++++ Available data
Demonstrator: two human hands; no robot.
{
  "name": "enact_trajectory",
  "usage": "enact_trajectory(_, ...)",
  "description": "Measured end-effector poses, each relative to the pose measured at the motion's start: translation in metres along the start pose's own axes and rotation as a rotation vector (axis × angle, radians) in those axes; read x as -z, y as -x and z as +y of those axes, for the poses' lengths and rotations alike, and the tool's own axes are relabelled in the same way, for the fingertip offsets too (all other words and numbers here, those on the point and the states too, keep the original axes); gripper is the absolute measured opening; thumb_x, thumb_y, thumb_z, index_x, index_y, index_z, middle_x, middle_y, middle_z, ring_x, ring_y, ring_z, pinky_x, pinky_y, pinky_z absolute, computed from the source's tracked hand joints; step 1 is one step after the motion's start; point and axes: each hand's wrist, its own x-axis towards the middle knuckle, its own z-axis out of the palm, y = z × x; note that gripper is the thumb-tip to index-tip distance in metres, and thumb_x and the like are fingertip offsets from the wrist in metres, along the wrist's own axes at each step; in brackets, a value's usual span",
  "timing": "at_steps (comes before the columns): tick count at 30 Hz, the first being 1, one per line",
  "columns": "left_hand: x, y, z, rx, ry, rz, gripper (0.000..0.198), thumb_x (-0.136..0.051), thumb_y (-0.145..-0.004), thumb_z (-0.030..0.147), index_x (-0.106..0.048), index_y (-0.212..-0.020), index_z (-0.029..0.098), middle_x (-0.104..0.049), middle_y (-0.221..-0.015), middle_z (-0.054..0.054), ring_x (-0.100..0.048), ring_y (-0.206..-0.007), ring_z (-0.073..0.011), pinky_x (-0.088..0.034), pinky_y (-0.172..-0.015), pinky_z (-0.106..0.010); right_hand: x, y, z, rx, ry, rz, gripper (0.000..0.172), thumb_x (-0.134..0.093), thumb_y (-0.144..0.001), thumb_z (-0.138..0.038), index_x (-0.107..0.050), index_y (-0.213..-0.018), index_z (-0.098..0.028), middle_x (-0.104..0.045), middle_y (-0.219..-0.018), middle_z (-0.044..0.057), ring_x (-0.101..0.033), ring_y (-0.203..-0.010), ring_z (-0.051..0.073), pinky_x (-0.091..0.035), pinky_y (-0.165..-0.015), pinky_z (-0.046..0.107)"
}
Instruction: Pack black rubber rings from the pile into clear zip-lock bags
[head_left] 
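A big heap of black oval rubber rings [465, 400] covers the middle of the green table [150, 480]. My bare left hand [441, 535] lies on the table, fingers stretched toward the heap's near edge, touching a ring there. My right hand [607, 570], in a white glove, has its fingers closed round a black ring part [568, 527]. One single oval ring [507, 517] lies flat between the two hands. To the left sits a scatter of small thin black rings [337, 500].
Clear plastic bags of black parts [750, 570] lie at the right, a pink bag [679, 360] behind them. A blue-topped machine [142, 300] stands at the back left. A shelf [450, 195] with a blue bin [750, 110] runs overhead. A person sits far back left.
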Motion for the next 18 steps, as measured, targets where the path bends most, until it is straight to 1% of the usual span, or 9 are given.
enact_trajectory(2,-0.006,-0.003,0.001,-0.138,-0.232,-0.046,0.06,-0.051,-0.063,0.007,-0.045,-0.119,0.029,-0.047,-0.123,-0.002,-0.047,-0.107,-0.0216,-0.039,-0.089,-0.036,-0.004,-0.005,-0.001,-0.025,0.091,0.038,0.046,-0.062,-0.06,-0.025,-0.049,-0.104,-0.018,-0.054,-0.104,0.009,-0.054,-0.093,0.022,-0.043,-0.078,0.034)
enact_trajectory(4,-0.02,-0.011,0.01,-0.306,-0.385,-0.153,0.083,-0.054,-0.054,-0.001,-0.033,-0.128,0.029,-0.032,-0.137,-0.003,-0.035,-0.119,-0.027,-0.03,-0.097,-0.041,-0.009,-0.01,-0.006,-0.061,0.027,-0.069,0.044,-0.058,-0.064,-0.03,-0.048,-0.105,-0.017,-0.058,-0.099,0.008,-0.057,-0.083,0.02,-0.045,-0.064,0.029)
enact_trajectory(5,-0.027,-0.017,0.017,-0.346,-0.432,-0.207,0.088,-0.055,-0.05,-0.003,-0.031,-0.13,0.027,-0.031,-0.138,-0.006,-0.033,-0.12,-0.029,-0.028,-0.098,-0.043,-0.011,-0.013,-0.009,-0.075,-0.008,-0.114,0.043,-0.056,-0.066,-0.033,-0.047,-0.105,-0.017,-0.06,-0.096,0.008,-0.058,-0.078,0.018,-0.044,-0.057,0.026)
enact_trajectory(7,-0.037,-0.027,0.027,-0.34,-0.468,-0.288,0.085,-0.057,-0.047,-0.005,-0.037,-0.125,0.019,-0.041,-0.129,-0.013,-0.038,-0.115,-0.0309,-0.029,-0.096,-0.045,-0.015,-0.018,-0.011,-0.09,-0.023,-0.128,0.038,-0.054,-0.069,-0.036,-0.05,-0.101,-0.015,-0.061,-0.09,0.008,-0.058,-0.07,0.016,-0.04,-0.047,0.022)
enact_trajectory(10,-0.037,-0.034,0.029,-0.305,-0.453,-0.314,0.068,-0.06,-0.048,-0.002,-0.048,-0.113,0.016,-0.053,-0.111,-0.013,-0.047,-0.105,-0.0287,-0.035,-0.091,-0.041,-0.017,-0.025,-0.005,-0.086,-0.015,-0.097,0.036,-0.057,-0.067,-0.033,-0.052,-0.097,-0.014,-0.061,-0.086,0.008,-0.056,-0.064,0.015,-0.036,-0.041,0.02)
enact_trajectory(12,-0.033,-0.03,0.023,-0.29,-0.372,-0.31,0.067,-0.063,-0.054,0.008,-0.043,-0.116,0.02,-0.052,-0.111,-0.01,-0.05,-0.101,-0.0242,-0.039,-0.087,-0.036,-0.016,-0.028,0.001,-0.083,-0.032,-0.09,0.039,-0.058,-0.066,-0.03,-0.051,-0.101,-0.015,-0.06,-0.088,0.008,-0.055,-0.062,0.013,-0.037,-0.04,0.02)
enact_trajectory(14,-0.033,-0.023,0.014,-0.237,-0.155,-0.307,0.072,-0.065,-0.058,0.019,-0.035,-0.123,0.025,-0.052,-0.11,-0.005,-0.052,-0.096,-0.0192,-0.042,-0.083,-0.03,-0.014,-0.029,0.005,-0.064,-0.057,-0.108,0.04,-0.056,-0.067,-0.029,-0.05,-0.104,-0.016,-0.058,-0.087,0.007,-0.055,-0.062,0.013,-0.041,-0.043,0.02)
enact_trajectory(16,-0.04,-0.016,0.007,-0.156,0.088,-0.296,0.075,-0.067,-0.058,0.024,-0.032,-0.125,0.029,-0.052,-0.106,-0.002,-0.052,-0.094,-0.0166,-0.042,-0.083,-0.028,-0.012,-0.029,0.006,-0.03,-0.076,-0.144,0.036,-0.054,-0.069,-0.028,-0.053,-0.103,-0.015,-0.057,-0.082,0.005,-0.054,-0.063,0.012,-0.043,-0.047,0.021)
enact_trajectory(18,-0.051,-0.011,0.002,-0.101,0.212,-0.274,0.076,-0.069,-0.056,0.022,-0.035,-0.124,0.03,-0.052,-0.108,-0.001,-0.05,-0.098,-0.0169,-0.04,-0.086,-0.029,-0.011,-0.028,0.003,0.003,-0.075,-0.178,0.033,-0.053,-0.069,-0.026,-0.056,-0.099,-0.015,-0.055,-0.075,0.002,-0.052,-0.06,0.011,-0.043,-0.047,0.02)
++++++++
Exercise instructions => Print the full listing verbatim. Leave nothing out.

Response box =>
Demonstrator: two human hands; no robot.
{
  "name": "enact_trajectory",
  "usage": "enact_trajectory(_, ...)",
  "description": "Measured end-effector poses, each relative to the pose measured at the motion's start: translation in metres along the start pose's own axes and rotation as a rotation vector (axis × angle, radians) in those axes; read x as -z, y as -x and z as +y of those axes, for the poses' lengths and rotations alike, and the tool's own axes are relabelled in the same way, for the fingertip offsets too (all other words and numbers here, those on the point and the states too, keep the original axes); gripper is the absolute measured opening; thumb_x, thumb_y, thumb_z, index_x, index_y, index_z, middle_x, middle_y, middle_z, ring_x, ring_y, ring_z, pinky_x, pinky_y, pinky_z absolute, computed from the source's tracked hand joints; step 1 is one step after the motion's start; point and axes: each hand's wrist, its own x-axis towards the middle knuckle, its own z-axis out of the palm, y = z × x; note that gripper is the thumb-tip to index-tip distance in metres, and thumb_x and the like are fingertip offsets from the wrist in metres, along the wrist's own axes at each step; in brackets, a value's usual span",
  "timing": "at_steps (comes before the columns): tick count at 30 Hz, the first being 1, one per line",
  "columns": "left_hand: x, y, z, rx, ry, rz, gripper (0.000..0.198), thumb_x (-0.136..0.051), thumb_y (-0.145..-0.004), thumb_z (-0.030..0.147), index_x (-0.106..0.048), index_y (-0.212..-0.020), index_z (-0.029..0.098), middle_x (-0.104..0.049), middle_y (-0.221..-0.015), middle_z (-0.054..0.054), ring_x (-0.100..0.048), ring_y (-0.206..-0.007), ring_z (-0.073..0.011), pinky_x (-0.088..0.034), pinky_y (-0.172..-0.015), pinky_z (-0.106..0.010); right_hand: x, y, z, rx, ry, rz, gripper (0.000..0.172), thumb_x (-0.134..0.093), thumb_y (-0.144..0.001), thumb_z (-0.138..0.038), index_x (-0.107..0.050), index_y (-0.213..-0.018), index_z (-0.098..0.028), middle_x (-0.104..0.045), middle_y (-0.219..-0.018), middle_z (-0.044..0.057), ring_x (-0.101..0.033), ring_y (-0.203..-0.010), ring_z (-0.051..0.073), pinky_x (-0.091..0.035), pinky_y (-0.165..-0.015), pinky_z (-0.046..0.107)"
}
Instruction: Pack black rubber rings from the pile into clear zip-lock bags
[head_left] 
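A big heap of black oval rubber rings [465, 400] covers the middle of the green table [150, 480]. My bare left hand [441, 535] lies on the table, fingers stretched toward the heap's near edge, touching a ring there. My right hand [607, 570], in a white glove, has its fingers closed round a black ring part [568, 527]. One single oval ring [507, 517] lies flat between the two hands. To the left sits a scatter of small thin black rings [337, 500].
Clear plastic bags of black parts [750, 570] lie at the right, a pink bag [679, 360] behind them. A blue-topped machine [142, 300] stands at the back left. A shelf [450, 195] with a blue bin [750, 110] runs overhead. A person sits far back left.
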Motion for the next 18 steps, as measured, targets where the path bends most, until it is straight to 1% of the usual span, or 9 are given.
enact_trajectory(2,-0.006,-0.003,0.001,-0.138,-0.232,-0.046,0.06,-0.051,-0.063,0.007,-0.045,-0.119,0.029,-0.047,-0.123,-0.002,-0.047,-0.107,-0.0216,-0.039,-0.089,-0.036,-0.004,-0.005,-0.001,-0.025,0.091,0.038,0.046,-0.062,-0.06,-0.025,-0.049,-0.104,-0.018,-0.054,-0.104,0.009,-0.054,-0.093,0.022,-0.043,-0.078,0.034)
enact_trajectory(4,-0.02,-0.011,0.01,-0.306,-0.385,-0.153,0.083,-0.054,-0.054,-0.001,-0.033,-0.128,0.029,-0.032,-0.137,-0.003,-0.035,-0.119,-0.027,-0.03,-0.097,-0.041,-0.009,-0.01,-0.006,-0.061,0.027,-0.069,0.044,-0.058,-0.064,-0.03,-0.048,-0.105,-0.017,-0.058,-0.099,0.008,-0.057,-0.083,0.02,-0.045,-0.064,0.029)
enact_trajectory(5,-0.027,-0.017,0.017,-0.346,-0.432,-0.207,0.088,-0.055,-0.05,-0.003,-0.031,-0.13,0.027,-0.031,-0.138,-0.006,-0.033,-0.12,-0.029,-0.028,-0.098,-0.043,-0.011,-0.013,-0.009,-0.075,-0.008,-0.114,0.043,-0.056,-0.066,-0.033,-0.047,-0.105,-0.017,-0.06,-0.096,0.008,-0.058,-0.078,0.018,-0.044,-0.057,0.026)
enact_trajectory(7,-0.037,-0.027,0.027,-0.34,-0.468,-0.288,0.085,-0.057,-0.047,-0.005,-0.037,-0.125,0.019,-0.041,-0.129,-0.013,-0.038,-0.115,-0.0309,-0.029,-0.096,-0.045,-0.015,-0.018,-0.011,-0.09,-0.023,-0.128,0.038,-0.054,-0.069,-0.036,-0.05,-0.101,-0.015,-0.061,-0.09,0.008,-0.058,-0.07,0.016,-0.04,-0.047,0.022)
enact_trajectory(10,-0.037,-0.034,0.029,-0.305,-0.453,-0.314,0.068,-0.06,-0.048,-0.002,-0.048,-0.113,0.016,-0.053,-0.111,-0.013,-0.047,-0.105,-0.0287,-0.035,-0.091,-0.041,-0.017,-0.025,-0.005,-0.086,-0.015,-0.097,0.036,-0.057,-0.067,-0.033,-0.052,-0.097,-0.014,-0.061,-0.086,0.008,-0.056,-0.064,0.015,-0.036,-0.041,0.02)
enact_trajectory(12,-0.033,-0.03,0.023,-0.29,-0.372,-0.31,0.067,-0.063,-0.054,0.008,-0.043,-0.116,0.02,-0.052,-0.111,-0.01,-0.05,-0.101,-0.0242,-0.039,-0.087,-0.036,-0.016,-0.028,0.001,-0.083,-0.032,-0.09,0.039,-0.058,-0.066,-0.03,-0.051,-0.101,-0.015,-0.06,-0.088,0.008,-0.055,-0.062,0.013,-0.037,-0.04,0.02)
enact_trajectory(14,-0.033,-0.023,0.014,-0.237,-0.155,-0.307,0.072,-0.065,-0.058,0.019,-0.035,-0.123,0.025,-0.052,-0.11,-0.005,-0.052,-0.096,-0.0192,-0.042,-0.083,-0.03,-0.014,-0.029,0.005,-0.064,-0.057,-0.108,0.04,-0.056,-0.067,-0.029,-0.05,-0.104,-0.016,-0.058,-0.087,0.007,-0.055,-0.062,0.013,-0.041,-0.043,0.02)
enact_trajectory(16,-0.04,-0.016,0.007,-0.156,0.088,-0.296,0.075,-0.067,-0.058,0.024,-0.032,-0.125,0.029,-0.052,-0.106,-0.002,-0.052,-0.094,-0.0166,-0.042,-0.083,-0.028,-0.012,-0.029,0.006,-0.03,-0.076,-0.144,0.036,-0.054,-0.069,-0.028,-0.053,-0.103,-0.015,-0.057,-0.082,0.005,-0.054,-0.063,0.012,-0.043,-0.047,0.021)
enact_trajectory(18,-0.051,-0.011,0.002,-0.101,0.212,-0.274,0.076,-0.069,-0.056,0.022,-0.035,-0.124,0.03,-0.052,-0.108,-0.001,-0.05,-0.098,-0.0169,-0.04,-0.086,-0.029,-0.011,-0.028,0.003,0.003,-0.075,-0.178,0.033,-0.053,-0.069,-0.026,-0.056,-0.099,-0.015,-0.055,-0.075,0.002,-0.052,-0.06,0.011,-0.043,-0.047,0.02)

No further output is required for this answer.